2. In Christ, We Can Be Honest and Confident in Any Relationship
Over the years, as God increased our confidence in him, my parents’ towering presence in our lives no longer intimidated us. We learned to say, “Yes, Granddad says that. We love him, but his way of talking does not honor God.” Or, “Your grandparents don’t believe in Jesus. But we know that everything God tells us about Jesus is true.” Acknowledging the problem of unbelief helped our children learn to live wisely within their own family. Anything less is dishonest and unloving.
Gradually, the questions that came up after my parents’ visits no longer threw us. We stopped changing the subject. Each visit became an opportunity to apply a biblical framework to various issues. Our confidence grew as God’s Word and his Spirit guided us into all truth.

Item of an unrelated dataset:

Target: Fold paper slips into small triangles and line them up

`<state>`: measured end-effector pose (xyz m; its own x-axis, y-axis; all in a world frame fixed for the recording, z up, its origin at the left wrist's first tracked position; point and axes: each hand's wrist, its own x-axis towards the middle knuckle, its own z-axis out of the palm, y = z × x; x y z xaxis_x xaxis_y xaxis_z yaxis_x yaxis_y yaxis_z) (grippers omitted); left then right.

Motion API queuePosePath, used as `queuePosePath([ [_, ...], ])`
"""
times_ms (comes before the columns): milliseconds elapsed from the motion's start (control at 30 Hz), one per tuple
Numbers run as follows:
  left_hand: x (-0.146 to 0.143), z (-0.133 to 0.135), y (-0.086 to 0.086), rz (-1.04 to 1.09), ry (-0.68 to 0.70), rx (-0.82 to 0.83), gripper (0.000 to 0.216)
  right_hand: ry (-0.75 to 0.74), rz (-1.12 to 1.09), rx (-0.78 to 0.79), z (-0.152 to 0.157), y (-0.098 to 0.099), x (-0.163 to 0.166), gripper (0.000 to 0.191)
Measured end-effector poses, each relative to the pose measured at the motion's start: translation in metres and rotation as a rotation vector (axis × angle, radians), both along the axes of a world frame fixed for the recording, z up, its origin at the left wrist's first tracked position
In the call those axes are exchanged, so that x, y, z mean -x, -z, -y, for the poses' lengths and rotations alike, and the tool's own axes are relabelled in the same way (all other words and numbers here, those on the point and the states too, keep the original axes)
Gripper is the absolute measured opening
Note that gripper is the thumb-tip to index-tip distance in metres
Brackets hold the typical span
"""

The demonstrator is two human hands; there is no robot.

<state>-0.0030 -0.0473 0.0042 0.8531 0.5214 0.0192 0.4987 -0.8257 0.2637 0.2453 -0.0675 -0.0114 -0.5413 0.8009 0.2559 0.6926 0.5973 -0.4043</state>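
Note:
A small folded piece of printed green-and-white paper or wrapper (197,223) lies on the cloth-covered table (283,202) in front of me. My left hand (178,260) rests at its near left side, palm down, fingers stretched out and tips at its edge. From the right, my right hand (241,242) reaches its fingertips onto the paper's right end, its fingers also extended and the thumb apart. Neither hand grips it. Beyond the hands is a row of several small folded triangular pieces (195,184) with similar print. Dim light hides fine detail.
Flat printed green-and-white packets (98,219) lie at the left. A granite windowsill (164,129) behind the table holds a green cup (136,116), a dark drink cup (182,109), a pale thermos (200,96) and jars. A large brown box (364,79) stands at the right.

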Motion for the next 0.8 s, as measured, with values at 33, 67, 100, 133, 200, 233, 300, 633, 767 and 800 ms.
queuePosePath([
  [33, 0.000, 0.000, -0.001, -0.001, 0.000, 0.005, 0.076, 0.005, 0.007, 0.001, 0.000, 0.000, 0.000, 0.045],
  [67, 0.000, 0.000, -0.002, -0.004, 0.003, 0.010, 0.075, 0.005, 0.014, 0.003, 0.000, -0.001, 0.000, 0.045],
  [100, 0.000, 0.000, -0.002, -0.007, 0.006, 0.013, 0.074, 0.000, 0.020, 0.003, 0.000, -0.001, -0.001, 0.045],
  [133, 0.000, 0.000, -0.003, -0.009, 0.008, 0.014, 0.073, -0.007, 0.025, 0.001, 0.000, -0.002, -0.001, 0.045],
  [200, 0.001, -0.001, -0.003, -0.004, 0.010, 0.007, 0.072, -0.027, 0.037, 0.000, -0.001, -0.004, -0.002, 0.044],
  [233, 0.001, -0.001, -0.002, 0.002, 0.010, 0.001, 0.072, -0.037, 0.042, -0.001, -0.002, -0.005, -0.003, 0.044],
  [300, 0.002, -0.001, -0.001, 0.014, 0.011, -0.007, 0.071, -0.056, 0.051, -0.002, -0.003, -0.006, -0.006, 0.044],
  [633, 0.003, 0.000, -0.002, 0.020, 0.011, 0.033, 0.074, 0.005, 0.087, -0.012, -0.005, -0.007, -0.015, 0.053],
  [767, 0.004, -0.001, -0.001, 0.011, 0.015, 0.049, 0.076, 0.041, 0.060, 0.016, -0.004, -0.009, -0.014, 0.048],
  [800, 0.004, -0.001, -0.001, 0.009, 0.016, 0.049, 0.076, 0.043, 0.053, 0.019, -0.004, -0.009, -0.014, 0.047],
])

We learned to avoid sinful criticism, but to still talk honestly with our children. Our rule became: Let the grandparents be who they are, and let our children know them this way.
Would life have been easier had my parents recognized Ron’s and my responsibility to lead our children? Of course. In a perfect world, it would’ve been great to receive my parents’ advice only when I asked them. Even so, Christian parents need not fear. God has entrusted to us the greatest influence over our children. He will help us seize teachable moments to instruct with honesty and confidence. Ask him!
3. Living by Faith Honors Our Parents
To honor is to assign importance. Ron and I honored my parents when we prayed earnestly both for them and for our attitude toward them. We asked God to help us speak respectfully but firmly about how we intended to parent.
We learned to deny ourselves the luxury of demanding our rights. When a biblical imperative wasn’t at stake, we set aside our preferences.
We couldn’t agree with my parents about many things, but we could honor them even as we disagreed. I could tell my mom, “I don’t think it’s fair for the kids to hear this,” or, “Watching that movie in front of the kids could confuse them about right and wrong.” As much as possible, we privately asked my parents to do things our way.
Living by faith meant that Ron and I couldn’t push my parents aside simply because they didn’t believe what we did. God graciously taught us how to let go of the small stuff. We learned to deny ourselves the luxury of demanding our rights. When a biblical imperative wasn’t at stake, we set aside our preferences.
Fear of my parents’ influence almost kept us from entering fully into God’s purposes for our family. Sadly, my parents left this earth without our assurance of their salvation. Their choice grieves us. Yet how thankful we are that God replaced our fear with faith in his plan.
Now, as grandparents ourselves, God has given us a new role in our children and grandchildren’s lives. Do we still have struggles? Sure! But we also trust that God is accomplishing his good purposes in the next generation, just as he did in our own.